The next part is to build the F holders. For this, I have some steel tube which is a good size for a 3/8" bolt to pass through to act as a pivot point. This is not a precise fit, but it has just enough clearance to make it easy for the parts to fit together. It is hard to tell from the photos, what was used for the pivot in other machines.

The adaptors are held tight against the moulds, but where the pin goes through to mount to the F adaptors, there is some play here to allow it to shake a little at the end of stroke, not a lot, but there is some.

It's been awhile, how is the project going?

Amazing talent! Wish I could build my own too..

I didn't realize that I hadn't updated this thread with what I worked on a while back. The other day, I spent just a little time on it as well.

After starting on the adapters for the mold blocks, it was time to figure out the F shape arms and make them work together.
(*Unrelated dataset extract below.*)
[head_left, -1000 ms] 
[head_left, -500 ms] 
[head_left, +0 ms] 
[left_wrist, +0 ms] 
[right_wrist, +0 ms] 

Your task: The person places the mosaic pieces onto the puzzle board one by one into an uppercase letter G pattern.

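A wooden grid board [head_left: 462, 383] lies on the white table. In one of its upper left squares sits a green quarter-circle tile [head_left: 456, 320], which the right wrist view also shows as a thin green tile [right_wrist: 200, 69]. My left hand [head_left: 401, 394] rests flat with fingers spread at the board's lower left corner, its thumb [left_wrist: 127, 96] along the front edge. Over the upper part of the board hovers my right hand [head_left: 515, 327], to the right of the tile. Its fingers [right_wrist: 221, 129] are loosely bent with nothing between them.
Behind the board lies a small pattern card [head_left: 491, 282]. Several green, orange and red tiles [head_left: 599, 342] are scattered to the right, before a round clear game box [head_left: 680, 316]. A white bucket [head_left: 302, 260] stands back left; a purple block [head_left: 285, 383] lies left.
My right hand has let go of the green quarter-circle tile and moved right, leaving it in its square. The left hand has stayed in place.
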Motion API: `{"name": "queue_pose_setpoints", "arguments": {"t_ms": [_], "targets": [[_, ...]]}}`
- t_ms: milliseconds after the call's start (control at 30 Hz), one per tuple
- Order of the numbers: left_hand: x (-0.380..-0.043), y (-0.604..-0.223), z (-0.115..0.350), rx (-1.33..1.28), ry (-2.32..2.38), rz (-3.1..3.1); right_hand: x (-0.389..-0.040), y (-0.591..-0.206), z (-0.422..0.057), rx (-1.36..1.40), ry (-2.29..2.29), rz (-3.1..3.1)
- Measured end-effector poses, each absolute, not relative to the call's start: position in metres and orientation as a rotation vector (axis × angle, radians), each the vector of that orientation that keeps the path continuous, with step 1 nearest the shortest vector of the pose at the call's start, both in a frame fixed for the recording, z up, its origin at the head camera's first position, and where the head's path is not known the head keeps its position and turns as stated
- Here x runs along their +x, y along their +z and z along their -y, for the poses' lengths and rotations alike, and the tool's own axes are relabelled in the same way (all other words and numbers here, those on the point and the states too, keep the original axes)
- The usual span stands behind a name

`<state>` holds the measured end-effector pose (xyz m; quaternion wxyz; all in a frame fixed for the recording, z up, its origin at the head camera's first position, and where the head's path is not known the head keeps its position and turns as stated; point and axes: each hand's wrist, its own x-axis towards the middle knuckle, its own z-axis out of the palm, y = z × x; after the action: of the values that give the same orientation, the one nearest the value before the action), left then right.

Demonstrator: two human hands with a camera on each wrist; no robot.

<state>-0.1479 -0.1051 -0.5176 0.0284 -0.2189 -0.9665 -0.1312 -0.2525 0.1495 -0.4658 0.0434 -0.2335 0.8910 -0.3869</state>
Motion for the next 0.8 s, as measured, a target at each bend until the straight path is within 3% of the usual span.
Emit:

Here is what I cobbled together:

These were in my scrap bin and I think the smaller sections were 1/4" thick x 1/2" wide flat stock.

http://i1112.photobucket.com/albums/k484/CGT80/Shooting%20Reloading%20and%20Boolit%20Casting/IMG_20170111_201908.jpg


I drilled the F bracket, after I welded it, by placing it in the mill vise. The two horizontals of the F did not turn out as straight as I would have liked. After I shaped the adapter, I slid it into the F, and marked where to drill.
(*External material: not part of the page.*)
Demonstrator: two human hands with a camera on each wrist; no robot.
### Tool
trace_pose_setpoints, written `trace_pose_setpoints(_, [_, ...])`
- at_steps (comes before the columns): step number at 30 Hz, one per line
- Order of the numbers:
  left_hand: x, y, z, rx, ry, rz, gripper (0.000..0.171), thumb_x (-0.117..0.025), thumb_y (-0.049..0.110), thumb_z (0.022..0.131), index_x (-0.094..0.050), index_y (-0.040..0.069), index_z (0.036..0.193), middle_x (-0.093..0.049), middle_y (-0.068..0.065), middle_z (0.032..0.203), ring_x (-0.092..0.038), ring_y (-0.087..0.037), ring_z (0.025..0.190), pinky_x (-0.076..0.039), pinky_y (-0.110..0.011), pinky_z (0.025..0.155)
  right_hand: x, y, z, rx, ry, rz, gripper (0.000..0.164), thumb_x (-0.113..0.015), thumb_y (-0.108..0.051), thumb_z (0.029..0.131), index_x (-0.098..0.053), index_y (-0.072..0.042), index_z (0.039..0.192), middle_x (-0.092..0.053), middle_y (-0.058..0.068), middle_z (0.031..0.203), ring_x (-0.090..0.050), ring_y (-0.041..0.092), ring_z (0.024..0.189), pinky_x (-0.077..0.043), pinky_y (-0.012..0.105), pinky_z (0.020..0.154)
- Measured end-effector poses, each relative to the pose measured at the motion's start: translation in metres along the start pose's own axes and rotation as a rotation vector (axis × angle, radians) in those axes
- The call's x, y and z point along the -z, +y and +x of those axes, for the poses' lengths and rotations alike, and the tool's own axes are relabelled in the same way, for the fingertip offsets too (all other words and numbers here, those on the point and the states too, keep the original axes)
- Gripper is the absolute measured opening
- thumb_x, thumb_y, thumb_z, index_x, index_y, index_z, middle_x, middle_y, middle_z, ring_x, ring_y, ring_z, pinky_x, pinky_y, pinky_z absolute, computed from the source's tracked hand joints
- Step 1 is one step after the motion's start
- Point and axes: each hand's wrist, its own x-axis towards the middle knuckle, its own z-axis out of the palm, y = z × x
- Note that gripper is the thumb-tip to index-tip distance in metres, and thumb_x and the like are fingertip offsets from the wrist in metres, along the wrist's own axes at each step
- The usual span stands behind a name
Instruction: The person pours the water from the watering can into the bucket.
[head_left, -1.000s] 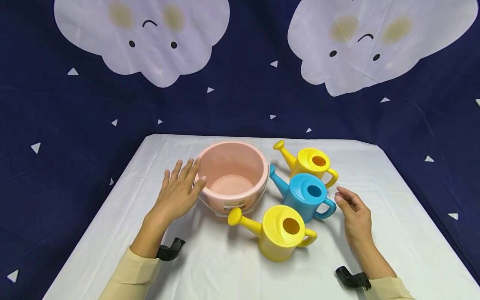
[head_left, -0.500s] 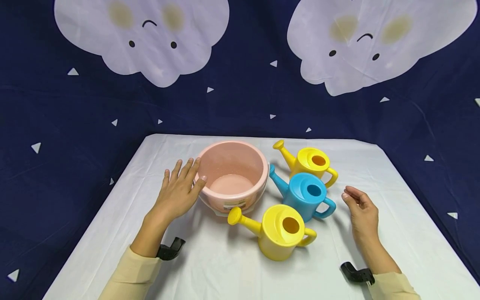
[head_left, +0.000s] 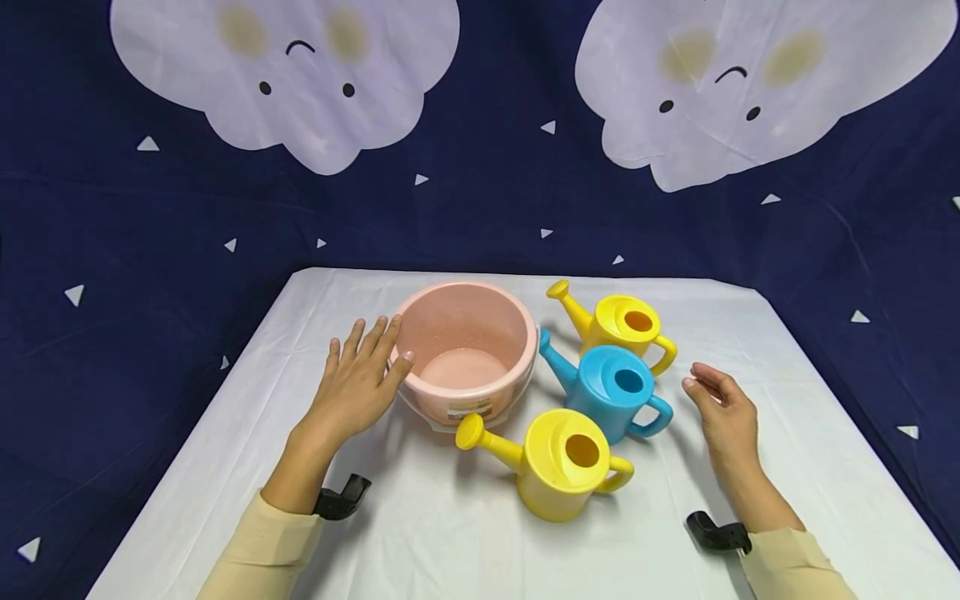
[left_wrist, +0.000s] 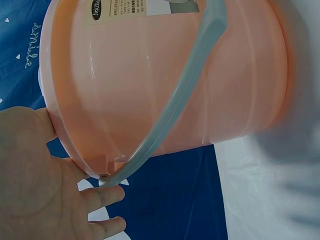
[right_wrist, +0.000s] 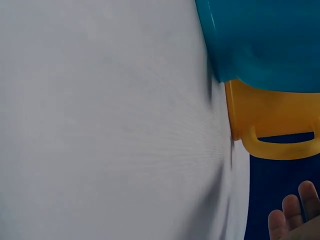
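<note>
A pink bucket [head_left: 468,383] with a pale grey handle [left_wrist: 175,107] stands upright near the table's middle. My left hand [head_left: 356,387] lies at its left rim with fingers spread and straight; in the left wrist view the fingers [left_wrist: 102,197] reach the rim and the handle's end. To the right stand three watering cans: a yellow one [head_left: 555,492] in front, a blue one [head_left: 600,400] in the middle and another yellow one [head_left: 600,329] behind. My right hand [head_left: 727,425], fingers loosely bent and holding nothing, hovers right of the blue can's handle [head_left: 660,417].
A white cloth covers the table [head_left: 420,533]. Behind it hangs a dark blue curtain [head_left: 480,208] with clouds and small triangles. The front can's spout [head_left: 487,442] reaches in front of the bucket. Black wrist cameras sit on both wrists.
My right hand has moved a little to the right, away from the blue watering can's handle, then slightly farther back. My left hand, the bucket and the cans have stayed in place.
</note>
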Motion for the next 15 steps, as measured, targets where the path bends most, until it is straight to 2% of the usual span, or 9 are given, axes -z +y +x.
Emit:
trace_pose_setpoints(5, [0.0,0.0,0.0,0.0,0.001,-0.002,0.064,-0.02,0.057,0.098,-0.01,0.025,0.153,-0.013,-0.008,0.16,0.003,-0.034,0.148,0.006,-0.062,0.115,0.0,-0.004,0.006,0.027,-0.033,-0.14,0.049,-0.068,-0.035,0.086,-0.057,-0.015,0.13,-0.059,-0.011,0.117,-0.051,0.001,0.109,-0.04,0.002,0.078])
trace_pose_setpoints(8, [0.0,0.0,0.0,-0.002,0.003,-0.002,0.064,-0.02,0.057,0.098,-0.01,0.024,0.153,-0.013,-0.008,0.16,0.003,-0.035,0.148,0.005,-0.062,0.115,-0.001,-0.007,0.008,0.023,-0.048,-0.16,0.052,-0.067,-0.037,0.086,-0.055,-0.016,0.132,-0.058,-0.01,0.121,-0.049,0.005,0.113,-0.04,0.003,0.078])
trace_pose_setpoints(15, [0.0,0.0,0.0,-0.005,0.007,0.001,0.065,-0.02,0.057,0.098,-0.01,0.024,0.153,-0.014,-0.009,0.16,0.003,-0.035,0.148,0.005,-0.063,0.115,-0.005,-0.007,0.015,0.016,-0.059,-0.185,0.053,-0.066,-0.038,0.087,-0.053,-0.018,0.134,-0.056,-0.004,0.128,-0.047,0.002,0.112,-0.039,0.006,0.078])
http://i1112.photobucket.com/albums/k484/CGT80/Shooting%20Reloading%20and%20Boolit%20Casting/IMG_20170115_201557.jpg

http://i1112.photobucket.com/albums/k484/CGT80/Shooting%20Reloading%20and%20Boolit%20Casting/IMG_20170115_201803205.jpg
This is just a trial fit up of the spacing for the bolts. More or less, I just guessed. There is some round steel tube tacked to the large flat and the bolts pass through the tube. It was also scrap.
http://i1112.photobucket.com/albums/k484/CGT80/Shooting%20Reloading%20and%20Boolit%20Casting/IMG_20170116_193027.jpg


I made a slight change to the spacing and then cut some 1/4" plate in half to form two sides. This was a remnant from the manufacturer that laser cut my welding table....again more scrap. The center top of it is where the laser pierced the plate. I used the band saw to cut this part.

http://i1112.photobucket.com/albums/k484/CGT80/Shooting%20Reloading%20and%20Boolit%20Casting/IMG_20170319_205719087.jpg

This is where it got tough. The molds closed, but not straight or easily. I debated on how to adjust this. While others say that the adapter moves in the F arm, I found it easier to allow the mold block to move. The other day I got fed up with not making anymore progress and took the 90 degree die grinder and a 3" 36 grit disk to the adapters where they meet the mold. It gave them enough play to close much better. Now they need some springs to push the mold halves shut.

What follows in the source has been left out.